(EXERCISE DATA)
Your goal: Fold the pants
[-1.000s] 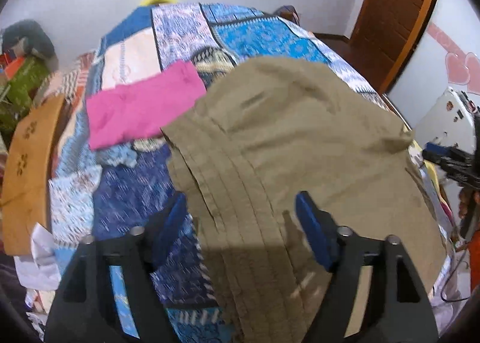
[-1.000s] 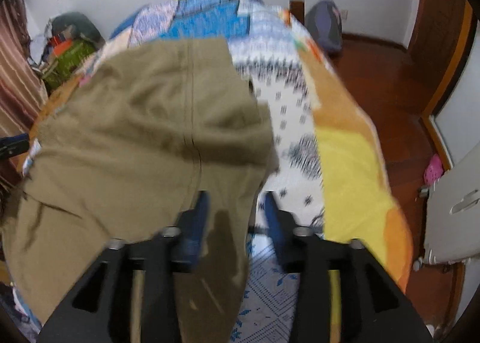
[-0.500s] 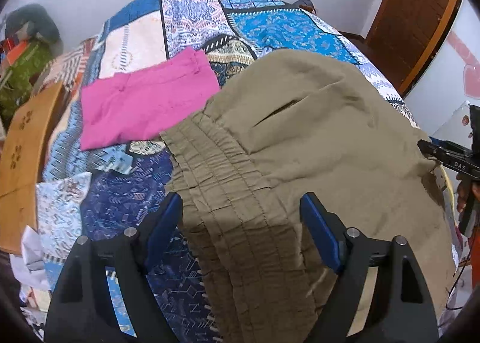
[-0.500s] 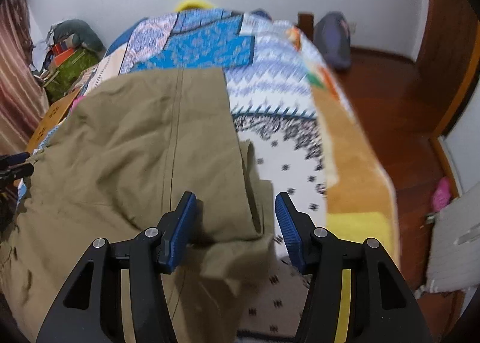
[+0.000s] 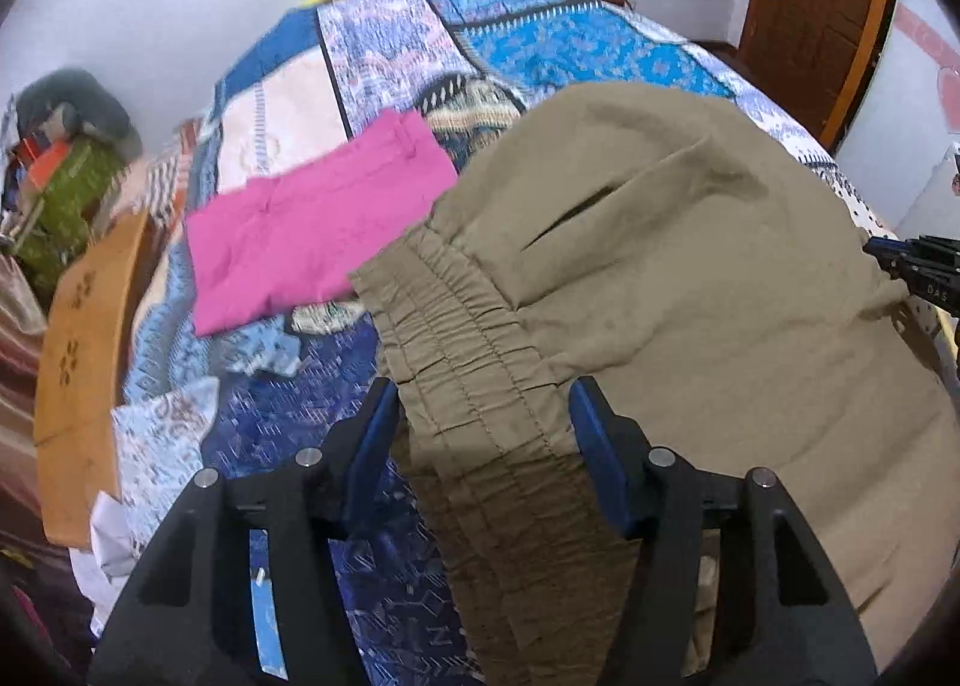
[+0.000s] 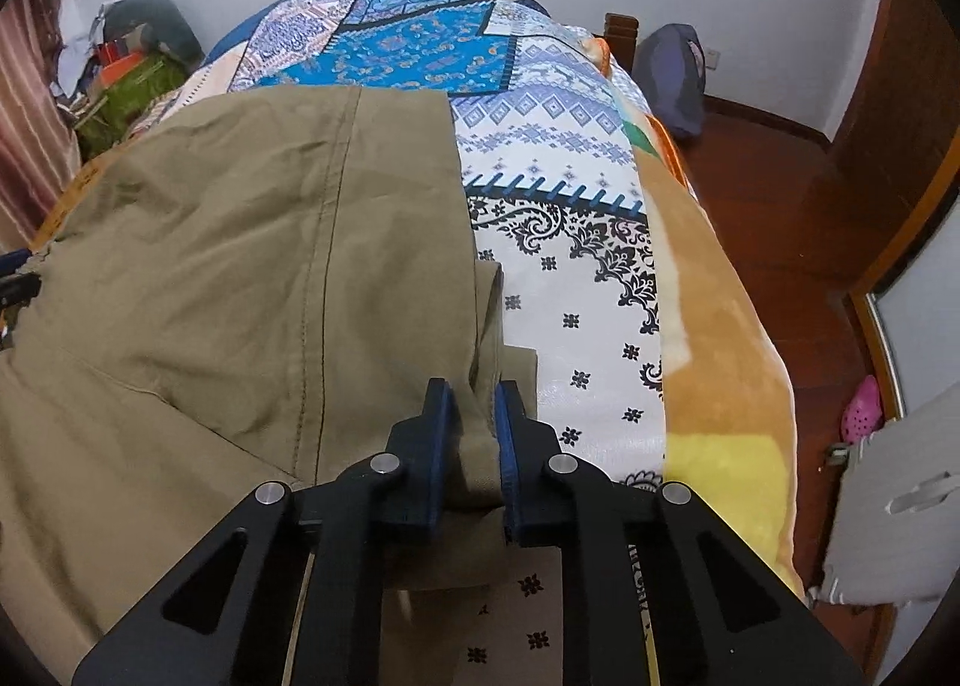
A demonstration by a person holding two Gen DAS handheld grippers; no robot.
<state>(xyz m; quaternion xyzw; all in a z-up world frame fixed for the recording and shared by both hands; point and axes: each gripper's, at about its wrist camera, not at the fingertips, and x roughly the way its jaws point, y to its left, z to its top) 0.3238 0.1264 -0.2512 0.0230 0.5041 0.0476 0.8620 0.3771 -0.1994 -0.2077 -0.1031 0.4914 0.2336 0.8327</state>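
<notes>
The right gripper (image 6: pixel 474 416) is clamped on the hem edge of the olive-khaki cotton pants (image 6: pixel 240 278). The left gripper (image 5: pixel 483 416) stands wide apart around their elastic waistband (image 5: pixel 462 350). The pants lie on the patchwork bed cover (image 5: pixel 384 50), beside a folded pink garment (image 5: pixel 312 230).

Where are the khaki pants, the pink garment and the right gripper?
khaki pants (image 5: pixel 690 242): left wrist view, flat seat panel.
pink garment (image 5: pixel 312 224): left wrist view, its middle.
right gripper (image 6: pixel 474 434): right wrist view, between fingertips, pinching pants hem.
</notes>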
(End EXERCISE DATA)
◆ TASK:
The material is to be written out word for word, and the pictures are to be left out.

◆ ANSWER SECTION:
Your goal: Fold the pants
[-1.000s] 
[-1.000s] 
[-0.500s] 
[-0.500s] 
[+0.000s] 
[+0.000s] 
A demonstration by a person holding two Gen DAS handheld grippers; no robot.
<state>(xyz m; quaternion xyzw; all in a z-up world frame fixed for the recording and shared by both hands; point and axes: each gripper's, at about its wrist camera, not at the fingertips, and x roughly the way its jaws point, y to its left, z to its top) 0.3238 0.1264 -0.2512 0.0230 0.5041 0.0476 0.8620 0.3771 -0.1994 -0.2077 -0.1031 0.4914 0.2336 0.8327</state>
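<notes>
The right gripper (image 6: pixel 474 416) is clamped on the hem edge of the olive-khaki cotton pants (image 6: pixel 240 278). The left gripper (image 5: pixel 483 416) stands wide apart around their elastic waistband (image 5: pixel 462 350). The pants lie on the patchwork bed cover (image 5: pixel 384 50), beside a folded pink garment (image 5: pixel 312 230).

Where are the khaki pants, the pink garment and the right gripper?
khaki pants (image 5: pixel 690 242): left wrist view, flat seat panel.
pink garment (image 5: pixel 312 224): left wrist view, its middle.
right gripper (image 6: pixel 474 434): right wrist view, between fingertips, pinching pants hem.
</notes>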

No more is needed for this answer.